Consider the 1988 film The Last Temptation of Christ:

“Although the original author of ‘The Last Temptation,’ Nikos Kazanitsakis, was Greek, the two most powerful figures behind this movie, Lew Wasserman, president of MCA (owner of Universal Studios, which produced the film) and Sidney Sheinberg, president of MCA, are Jewish. Gary Goldstein, head of national promotion and field operations for MCA, is also Jewish.

* * * * *

“The Babylonian Talmud is the most authoritative source of Jewish legends and traditions concerning Christ. The Talmud is a vast compendium of Pharisaic oral law and tradition, which was written down nearly 1500 years ago. Its teachings, which accurately reflect the beliefs of the ancient Pharisees, are of greater authority to modern religious Jews than the Bible itself. Compare essential points from ‘The Last Temptation of Christ’ with the Talmud.”

Scorsese received an Academy Award nomination for Best Director. The production and promotion of The Last Temptation of Christ did not result in the death of Jews or the director, Martin Scorsese, by anyone who protested the blasphemous film.

Let’s not forget the video A Fire in My Belly that was first shown at the Smithsonian’s National Portrait Gallery, another government-funded institution. The video included a scene with a crucifix covered in ants

No one was killed by the people who protested the anti-religious video A Fire in My Belly.

In October of 1999, an art exhibition opened in New York City at the Brooklyn Museum. The show was immediately protested because of The Holy Virgin Mary by Chris Ofili that showed a “rendered black Madonna decorated with a resin-covered lump of elephant dung. The figure is also surrounded by small collaged images of female genitalia from pornographic magazines; these seemed from a distance to be the traditional cherubim.”

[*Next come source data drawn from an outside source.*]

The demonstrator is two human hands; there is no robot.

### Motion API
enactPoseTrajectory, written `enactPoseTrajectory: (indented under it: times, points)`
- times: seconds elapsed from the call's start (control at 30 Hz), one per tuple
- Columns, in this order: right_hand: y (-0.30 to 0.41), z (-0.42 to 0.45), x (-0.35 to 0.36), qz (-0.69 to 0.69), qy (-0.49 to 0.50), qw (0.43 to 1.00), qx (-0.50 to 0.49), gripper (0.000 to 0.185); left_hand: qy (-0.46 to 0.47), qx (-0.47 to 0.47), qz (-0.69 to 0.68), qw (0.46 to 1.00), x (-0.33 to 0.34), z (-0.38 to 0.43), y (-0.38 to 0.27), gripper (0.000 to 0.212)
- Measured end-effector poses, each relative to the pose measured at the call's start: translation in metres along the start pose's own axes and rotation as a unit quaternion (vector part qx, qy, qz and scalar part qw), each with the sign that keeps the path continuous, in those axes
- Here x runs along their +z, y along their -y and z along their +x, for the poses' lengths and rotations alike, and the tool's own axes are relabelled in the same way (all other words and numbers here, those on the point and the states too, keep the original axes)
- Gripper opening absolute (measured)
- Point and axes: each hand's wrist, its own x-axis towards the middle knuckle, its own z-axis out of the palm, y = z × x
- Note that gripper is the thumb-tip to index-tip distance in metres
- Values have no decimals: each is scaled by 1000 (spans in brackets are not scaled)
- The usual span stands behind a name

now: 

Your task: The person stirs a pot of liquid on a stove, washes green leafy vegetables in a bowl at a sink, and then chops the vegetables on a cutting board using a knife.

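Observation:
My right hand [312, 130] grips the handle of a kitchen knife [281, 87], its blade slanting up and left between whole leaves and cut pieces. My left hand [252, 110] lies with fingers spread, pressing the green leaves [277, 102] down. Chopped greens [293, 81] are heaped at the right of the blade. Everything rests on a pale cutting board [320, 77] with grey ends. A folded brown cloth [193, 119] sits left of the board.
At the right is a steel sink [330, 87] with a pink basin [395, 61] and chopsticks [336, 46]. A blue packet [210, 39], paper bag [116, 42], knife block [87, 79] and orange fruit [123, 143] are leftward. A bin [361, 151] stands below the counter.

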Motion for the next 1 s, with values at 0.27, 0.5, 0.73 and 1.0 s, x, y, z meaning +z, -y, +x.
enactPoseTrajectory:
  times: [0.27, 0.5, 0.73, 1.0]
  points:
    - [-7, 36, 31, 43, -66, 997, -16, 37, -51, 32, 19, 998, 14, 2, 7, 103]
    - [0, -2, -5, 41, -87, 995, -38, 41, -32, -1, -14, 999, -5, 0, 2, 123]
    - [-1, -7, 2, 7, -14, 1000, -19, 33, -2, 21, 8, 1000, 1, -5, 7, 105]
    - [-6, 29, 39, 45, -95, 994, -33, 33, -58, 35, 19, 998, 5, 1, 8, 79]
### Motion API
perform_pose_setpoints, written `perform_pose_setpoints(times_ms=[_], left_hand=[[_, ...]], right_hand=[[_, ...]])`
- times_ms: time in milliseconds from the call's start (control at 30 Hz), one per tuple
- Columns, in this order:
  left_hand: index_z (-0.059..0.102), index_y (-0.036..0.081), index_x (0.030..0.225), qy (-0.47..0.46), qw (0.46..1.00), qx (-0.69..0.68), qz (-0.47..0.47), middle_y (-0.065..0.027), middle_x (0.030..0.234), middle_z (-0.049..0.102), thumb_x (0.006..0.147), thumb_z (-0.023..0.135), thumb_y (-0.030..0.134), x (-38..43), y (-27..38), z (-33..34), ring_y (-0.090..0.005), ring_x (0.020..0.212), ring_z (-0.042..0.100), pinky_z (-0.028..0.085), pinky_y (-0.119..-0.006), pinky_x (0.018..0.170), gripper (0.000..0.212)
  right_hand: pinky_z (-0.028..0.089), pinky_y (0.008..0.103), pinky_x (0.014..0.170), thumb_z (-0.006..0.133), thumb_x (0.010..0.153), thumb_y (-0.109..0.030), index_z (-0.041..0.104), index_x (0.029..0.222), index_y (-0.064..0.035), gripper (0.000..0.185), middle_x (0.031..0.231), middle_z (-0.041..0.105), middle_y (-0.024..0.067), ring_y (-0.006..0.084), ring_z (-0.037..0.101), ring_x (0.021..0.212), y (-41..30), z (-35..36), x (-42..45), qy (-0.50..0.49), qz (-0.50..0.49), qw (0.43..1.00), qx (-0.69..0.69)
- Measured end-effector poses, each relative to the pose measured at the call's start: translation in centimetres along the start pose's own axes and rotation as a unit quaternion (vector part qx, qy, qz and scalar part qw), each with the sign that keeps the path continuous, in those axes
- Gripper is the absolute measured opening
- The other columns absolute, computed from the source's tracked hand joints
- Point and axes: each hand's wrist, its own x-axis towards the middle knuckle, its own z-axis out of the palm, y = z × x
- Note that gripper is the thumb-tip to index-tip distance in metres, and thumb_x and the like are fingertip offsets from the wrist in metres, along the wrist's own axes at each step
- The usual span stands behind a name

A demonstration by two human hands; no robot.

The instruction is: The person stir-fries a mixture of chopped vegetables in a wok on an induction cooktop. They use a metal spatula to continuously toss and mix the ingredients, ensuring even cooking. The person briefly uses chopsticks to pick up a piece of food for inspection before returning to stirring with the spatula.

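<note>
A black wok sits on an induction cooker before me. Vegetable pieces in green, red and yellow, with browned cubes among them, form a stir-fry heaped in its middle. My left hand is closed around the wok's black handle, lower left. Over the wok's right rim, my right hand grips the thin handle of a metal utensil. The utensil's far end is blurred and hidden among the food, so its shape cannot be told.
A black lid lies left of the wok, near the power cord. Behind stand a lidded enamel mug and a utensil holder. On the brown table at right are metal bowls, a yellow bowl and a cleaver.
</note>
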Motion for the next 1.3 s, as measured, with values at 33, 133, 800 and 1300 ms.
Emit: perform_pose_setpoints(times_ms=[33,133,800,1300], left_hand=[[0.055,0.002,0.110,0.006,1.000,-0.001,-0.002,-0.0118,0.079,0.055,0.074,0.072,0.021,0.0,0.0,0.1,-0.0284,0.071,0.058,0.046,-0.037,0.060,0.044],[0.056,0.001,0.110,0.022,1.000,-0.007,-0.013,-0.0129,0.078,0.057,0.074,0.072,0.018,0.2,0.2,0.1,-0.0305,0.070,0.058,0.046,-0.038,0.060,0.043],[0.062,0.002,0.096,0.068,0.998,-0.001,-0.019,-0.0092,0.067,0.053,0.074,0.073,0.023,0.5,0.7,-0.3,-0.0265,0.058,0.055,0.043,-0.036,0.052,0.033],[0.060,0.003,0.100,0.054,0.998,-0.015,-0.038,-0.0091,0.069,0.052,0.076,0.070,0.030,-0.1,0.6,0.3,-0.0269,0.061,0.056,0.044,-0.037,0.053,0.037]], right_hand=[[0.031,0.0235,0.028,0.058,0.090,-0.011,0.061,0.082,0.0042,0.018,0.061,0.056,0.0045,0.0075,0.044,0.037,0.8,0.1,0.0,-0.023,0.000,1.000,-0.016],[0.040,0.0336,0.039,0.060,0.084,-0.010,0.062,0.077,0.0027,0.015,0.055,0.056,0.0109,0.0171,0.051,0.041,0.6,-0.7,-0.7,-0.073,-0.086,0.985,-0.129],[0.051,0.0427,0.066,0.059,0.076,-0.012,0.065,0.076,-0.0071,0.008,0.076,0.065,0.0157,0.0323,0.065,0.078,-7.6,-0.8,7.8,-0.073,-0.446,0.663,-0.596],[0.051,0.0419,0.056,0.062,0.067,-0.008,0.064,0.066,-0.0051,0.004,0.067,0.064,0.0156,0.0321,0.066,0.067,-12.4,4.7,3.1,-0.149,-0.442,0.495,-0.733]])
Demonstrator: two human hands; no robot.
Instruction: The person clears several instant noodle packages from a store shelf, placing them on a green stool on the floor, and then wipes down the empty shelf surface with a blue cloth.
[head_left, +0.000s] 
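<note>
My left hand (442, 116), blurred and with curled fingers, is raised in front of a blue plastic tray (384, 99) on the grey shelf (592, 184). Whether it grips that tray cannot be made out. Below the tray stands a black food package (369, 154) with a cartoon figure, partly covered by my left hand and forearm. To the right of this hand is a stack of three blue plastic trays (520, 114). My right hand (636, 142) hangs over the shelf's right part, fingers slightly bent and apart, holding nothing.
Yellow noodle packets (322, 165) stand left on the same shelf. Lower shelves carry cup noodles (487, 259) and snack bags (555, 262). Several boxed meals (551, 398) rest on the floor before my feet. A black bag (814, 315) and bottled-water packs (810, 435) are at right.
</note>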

New York Mayor Rudolph Giuliani, described it as “‘sick stuff and threatened to withdraw the annual $7 million City Hall grant from the Brooklyn Museum hosting the show, because ‘You don’t have a right to government subsidy for desecrating somebody else’s religion.’”

Cardinal John O’Connor, the Archbishop of New York at the time, said, “‘one must ask if it is an attack on religion itself,’ and the president of America’s biggest group of Orthodox Jews, Mandell Ganchrow, called it ‘deeply offensive.’”

William A. Donohue, President of the Catholic League for Religious and Civil Rights, said the work “induces revulsion.” Consider that Hillary Clinton “spoke up for the museum, as did the New York Civil Liberties Union.” The editorial board of The New York Times said that Giuliani’s stance “promises to begin a new Ice Age in New York’s cultural affairs.”

“The paper also carried a full-page advertisement in support signed by over 100 actors, writers and artists, including Susan Sarandon, Steve Martin, Norman Mailer, Arthur Miller, Kurt Vonnegut and Susan Sontag. Ofili, who is Roman Catholic, said, ‘elephant dung in itself is quite a beautiful object.’”

I suspect that those who supported the above works of art would be the first to denounce the anti-Muhammad video so they can blame America first.